Writing CSVs is powered by the generic DelimWriter, with helpful factory functions like make_csv_writer() and make_tsv_writer() that cut down on boilerplate.

# include "csv.hpp"
# include ...

using namespace csv;
using namespace std;

...

stringstream ss; // Can also use ofstream, etc.

auto writer = make_csv_writer(ss);
// auto writer = make_tsv_writer(ss);               // For tab-separated files
// DelimWriter<stringstream, '|', '"'> writer(ss);  // Your own custom format
// set_decimal_places(2);                           // How many places after the decimal will be written for floats

writer << vector<string>({ "A", "B", "C" })
    << deque<string>({ "I'm", "too", "tired" })
    << list<string>({ "to", "write", "documentation." });

writer << array<string, 3>({ "The quick brown", "fox", "jumps over the lazy dog" });
writer << make_tuple(1, 2.0, "Three");
...

You can pass in arbitrary types into DelimWriter by defining a conversion function for that type to std::string.

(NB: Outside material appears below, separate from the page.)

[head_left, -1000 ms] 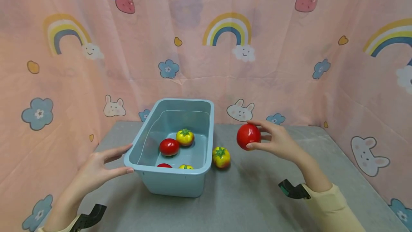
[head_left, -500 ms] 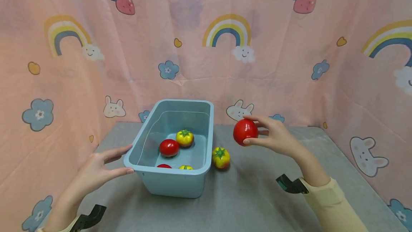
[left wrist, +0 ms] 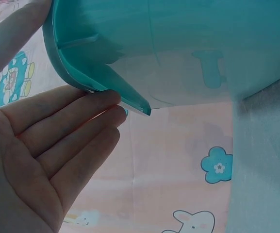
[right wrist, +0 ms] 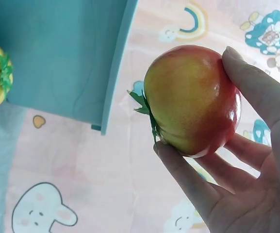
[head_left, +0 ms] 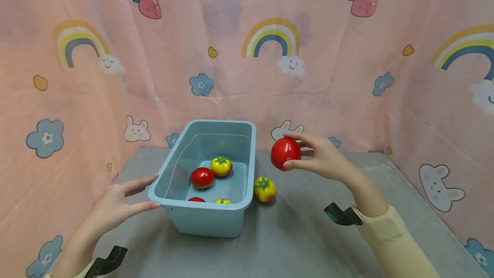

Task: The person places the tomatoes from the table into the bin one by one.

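Note:
My right hand (head_left: 318,155) grips a tomato (head_left: 284,152) between thumb and fingers, raised above the table right of the bin. Red faces the head view; the right wrist view shows the tomato's (right wrist: 188,99) yellowish side and green leafy top. Straight fingers of my left hand (head_left: 115,203) touch the rim of the light blue bin (head_left: 208,220) at its near left corner. Inside the bin lie a red tomato (head_left: 202,177) and a yellow one with a green top (head_left: 221,166). The near wall partly hides another red and another yellow one.
A yellow-red tomato with a green top (head_left: 264,189) stands on the grey table (head_left: 293,243), close against the bin's right side. Behind the table hangs a pink patterned curtain (head_left: 173,55), which also runs along both sides.
My right hand has moved left and slightly up with the tomato, nearer to the bin. My left hand stays on the rim, and the bin has not moved.

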`<state>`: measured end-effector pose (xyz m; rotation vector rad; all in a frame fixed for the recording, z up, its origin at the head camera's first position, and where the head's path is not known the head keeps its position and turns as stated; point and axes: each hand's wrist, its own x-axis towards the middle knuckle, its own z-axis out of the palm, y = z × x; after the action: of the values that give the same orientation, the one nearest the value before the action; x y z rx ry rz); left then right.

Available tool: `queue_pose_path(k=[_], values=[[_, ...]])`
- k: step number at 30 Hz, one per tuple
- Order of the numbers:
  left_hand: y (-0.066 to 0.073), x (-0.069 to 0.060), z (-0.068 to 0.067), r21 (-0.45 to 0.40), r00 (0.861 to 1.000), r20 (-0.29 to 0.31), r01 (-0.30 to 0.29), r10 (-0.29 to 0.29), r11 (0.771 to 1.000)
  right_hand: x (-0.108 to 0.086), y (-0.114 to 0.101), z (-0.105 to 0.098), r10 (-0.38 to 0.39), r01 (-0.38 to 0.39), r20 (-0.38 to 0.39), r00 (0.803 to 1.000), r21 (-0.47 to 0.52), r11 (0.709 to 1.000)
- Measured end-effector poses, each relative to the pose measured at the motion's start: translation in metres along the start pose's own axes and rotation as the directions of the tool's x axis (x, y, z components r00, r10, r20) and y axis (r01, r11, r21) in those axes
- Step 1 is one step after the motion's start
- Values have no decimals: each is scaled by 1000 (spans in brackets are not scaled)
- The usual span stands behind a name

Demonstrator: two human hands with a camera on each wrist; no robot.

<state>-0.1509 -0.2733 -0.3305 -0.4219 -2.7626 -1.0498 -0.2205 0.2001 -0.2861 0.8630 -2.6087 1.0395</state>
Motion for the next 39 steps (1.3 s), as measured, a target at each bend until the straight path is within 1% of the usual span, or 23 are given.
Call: queue_pose_path(k=[11, 21, 27, 31, 39], values=[[0, 0, -1, -1, 1000, -5, -5, 5, 1000, 17, -16, 3, -45, 45, 30, 999, 7, 999], [-1, 0, -1, 2, 1000, -1, 1, -1, 1000, 31, -30, 5, -44, 43, 73, 996, 18, 999], [0, 1, -1, 12, 1000, 0, 11, -11, 1000, 40, -37, 6, -89, 89, 83, 992, 4, 996], [1, 1, -1, 19, 1000, -3, 11, -11, 1000, 45, -40, 8, -106, 105, 103, 989, 19, 994], [0, 1, 0, 15, 1000, -3, -5, 5, 1000, 56, -45, 14, -106, 97, 143, 984, 72, 993]])
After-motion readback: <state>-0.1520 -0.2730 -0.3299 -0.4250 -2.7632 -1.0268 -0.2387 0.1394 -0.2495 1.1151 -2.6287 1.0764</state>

C++20 Ranges: Efficient writing for CSVRow, DataFrameRow, and STL containers

If compiling with C++20 or later, the DelimWriter uses efficient std::ranges over string views for zero-copy writing.

You can still serialize CSVRow or DataFrameRow in older versions, but you will have to use the std::vector<std::string>() conversion operator.